While many fans rejoiced at Rosario Dawson's recent appearance as Ahsoka Tano on The Mandalorian, plenty were dismayed and disappointed that the 41-year-old actress has a lawsuit against her and her family based on their alleged attack of a transperson and "longtime family friend."

Prior to Dawson's anticipated debut on The Mandalorian, LGBTQ+ fans felt that little attention was paid to the pending lawsuit, which felt like added erasure of trans rights in a year when 39 transgender or gender non-conforming people were killed in targeted crimes, often with the added insult of being unreported or misreported. (That's to say nothing of non-fatal violent crimes against transpeople, including a recent attack against Laverne Cox and her friend.)

Initially, the lawsuit against Dawson and her family included battery, assault, trespass, discrimination, civil rights and labor violations. However, recent court documents show that 18 of the 20 claims have been "withdrawn voluntarily without a settlement."

In a recent interview with Vanity Fair, Dawson was asked directly: "The claim accused you and other family members of anti-trans bias, and you've called the lawsuit false and baseless. But what do you say to those Star Wars fans who hear this and believe the worst—that you are transphobic?"

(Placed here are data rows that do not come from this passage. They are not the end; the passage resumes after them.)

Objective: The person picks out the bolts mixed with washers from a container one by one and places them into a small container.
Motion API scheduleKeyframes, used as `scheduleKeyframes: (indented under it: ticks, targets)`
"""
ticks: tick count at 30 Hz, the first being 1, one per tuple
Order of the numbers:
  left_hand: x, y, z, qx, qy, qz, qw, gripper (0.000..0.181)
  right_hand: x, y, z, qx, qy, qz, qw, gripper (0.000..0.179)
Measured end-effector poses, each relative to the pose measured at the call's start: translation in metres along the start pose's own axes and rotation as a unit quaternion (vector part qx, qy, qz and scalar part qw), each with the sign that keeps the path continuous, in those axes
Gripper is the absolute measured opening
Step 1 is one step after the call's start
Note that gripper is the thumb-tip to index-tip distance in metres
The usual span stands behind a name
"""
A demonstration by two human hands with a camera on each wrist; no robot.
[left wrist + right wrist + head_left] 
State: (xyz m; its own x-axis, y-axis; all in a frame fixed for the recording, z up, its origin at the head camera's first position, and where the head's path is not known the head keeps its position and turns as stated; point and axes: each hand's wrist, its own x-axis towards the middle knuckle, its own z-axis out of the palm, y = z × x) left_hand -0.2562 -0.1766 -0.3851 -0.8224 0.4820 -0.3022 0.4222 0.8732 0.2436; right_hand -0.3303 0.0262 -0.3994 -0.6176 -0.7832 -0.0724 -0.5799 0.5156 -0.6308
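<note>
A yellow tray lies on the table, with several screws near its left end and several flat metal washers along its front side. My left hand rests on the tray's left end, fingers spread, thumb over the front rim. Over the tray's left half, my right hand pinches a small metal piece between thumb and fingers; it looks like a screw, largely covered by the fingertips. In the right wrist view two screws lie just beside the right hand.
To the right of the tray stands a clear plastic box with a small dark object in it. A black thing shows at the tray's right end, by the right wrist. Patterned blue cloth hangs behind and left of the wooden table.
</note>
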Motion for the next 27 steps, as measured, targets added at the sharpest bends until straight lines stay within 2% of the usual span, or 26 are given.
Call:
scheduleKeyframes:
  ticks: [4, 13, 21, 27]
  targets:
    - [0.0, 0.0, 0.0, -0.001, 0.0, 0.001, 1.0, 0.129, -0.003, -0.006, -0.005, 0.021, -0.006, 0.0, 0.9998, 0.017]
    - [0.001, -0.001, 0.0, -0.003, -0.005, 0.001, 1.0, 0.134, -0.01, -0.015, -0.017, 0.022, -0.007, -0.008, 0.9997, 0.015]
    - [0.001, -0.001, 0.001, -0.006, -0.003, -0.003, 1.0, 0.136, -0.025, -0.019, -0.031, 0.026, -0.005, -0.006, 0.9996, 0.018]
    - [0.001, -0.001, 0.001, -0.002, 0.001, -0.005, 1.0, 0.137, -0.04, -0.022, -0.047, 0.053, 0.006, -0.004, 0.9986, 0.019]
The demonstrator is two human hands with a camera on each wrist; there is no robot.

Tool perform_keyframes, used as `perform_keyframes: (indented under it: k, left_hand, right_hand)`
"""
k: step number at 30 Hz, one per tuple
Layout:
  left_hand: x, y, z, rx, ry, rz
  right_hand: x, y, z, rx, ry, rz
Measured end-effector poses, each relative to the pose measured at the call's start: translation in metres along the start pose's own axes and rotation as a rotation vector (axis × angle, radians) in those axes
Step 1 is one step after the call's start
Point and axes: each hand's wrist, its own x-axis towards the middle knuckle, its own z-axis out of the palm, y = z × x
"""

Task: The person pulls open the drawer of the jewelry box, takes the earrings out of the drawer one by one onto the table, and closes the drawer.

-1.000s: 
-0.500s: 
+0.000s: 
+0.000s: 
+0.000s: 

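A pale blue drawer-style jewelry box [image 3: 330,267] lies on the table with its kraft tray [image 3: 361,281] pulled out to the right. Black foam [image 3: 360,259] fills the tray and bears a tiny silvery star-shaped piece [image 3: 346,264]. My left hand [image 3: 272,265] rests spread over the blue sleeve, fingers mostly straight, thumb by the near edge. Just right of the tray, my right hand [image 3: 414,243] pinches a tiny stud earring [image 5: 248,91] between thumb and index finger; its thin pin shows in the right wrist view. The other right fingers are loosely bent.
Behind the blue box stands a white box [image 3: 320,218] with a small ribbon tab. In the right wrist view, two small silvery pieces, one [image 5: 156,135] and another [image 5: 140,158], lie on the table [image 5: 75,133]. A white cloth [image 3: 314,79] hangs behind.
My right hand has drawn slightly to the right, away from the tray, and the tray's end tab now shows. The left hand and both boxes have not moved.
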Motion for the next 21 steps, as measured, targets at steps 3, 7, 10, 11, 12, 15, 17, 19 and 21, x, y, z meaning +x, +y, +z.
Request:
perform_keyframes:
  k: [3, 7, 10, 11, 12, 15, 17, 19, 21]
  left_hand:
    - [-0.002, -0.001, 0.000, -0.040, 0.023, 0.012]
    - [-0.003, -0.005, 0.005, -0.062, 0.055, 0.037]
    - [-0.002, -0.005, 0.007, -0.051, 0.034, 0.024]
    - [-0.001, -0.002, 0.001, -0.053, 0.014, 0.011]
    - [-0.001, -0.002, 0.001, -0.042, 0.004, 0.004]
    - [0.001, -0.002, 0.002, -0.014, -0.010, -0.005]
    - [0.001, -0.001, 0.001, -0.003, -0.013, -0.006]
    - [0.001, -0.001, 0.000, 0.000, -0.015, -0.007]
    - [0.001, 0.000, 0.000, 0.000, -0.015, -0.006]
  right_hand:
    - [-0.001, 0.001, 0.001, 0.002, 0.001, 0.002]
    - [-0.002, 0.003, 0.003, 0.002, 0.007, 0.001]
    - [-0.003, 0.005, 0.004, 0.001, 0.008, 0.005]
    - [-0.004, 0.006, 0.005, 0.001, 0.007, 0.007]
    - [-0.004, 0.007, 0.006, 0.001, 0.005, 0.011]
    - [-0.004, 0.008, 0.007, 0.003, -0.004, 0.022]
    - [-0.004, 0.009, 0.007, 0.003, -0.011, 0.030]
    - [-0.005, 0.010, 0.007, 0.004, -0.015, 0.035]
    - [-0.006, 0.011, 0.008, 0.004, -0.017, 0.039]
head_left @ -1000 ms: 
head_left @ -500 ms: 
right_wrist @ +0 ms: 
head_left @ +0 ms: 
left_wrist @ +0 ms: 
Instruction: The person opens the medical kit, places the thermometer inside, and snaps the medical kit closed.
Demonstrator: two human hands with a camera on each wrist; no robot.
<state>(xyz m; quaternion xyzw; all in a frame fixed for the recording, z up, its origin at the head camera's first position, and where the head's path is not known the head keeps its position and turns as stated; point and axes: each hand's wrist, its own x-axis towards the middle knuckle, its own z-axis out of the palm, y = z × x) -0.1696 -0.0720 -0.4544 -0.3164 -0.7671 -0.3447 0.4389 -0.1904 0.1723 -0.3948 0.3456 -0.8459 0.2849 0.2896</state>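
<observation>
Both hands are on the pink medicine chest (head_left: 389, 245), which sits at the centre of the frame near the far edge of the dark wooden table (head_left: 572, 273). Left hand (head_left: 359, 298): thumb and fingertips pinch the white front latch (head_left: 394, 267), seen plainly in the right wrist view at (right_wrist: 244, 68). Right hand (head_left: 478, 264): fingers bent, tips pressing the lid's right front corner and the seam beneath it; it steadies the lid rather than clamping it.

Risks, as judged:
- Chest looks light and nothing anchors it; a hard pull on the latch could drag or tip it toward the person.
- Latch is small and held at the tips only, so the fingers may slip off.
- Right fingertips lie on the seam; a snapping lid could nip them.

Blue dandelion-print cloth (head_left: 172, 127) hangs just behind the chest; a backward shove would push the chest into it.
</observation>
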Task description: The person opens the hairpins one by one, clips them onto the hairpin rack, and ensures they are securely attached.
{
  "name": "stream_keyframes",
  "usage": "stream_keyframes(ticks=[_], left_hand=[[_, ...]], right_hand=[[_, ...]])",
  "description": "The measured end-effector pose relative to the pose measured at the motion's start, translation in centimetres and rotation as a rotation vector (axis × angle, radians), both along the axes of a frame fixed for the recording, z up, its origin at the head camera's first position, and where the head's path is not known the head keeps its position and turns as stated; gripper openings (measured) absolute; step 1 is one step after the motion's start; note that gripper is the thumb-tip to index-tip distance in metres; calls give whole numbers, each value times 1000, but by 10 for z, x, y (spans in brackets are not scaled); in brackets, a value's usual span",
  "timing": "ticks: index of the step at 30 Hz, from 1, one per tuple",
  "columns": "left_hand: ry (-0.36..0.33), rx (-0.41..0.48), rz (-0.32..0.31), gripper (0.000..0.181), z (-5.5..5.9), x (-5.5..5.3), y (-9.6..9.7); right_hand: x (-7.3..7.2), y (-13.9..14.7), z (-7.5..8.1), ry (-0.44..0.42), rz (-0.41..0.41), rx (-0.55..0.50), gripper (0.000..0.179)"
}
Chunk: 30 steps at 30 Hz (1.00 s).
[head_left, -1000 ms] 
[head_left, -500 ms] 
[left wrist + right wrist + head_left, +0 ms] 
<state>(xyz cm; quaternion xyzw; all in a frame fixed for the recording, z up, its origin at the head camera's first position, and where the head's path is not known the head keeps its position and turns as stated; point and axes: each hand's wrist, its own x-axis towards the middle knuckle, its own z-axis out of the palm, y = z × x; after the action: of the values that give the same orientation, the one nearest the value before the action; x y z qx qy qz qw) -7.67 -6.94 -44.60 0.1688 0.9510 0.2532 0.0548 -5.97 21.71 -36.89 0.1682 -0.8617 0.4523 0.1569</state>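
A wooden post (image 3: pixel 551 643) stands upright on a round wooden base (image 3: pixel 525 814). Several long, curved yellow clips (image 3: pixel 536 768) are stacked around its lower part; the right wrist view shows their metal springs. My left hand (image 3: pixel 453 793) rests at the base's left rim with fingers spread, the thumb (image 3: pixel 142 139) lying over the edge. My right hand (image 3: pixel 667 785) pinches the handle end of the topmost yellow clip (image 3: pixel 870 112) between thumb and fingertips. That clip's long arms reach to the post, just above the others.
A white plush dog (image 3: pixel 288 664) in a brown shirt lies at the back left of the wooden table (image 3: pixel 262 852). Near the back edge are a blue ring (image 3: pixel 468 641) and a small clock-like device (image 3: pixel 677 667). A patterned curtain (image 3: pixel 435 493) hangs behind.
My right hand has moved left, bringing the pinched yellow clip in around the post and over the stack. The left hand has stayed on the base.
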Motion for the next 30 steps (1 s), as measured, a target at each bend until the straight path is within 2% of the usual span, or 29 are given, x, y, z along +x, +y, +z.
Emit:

Dawson replied, "Well, firstly, I just want to say I understand…why people were concerned, and are concerned. I would be, too, if I heard some of those claims. But I mean, as we're seeing right now in these past months, and just recently actually, the truth is coming out. Every single claim of discrimination has been dismissed by the person who made them."

She added, "[T]his is coming from someone I've known since I was a teenager, the better part of my life, and who my family was trying to help as we have many times in the past, it really just makes me sad. But I still have a great empathy for him."

When pressed to make a firmer statement about her position on trans rights, Dawson affirmed, "I was raised in a very inclusive and loving way, and that's how I've lived my entire life. I've always used my voice to fight for, lift up, and empower the LGBTQA community, and use my platform to channel trans voices, in fiction and nonfiction work that I've produced and directed. So I feel the record is really clear."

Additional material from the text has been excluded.